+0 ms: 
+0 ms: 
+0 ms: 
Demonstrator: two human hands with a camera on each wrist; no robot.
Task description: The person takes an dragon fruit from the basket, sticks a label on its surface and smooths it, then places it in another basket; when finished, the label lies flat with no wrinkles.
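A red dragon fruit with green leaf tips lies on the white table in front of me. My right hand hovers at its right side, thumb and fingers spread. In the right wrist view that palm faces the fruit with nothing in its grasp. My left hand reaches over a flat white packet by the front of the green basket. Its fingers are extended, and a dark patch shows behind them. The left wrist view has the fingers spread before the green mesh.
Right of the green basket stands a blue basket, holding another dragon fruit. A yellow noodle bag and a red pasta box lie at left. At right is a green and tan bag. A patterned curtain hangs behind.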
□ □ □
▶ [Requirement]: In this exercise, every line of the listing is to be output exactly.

▶ [Result for this exercise]:
+0 ms: 
+0 ms: 
+0 ms: 
Demonstrator: two human hands with a camera on each wrist; no robot.
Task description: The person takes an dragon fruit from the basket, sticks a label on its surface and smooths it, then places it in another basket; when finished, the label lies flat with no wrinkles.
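A red dragon fruit with green leaf tips lies on the white table in front of me. My right hand hovers at its right side, thumb and fingers spread. In the right wrist view that palm faces the fruit with nothing in its grasp. My left hand reaches over a flat white packet by the front of the green basket. Its fingers are extended, and a dark patch shows behind them. The left wrist view has the fingers spread before the green mesh.
Right of the green basket stands a blue basket, holding another dragon fruit. A yellow noodle bag and a red pasta box lie at left. At right is a green and tan bag. A patterned curtain hangs behind.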

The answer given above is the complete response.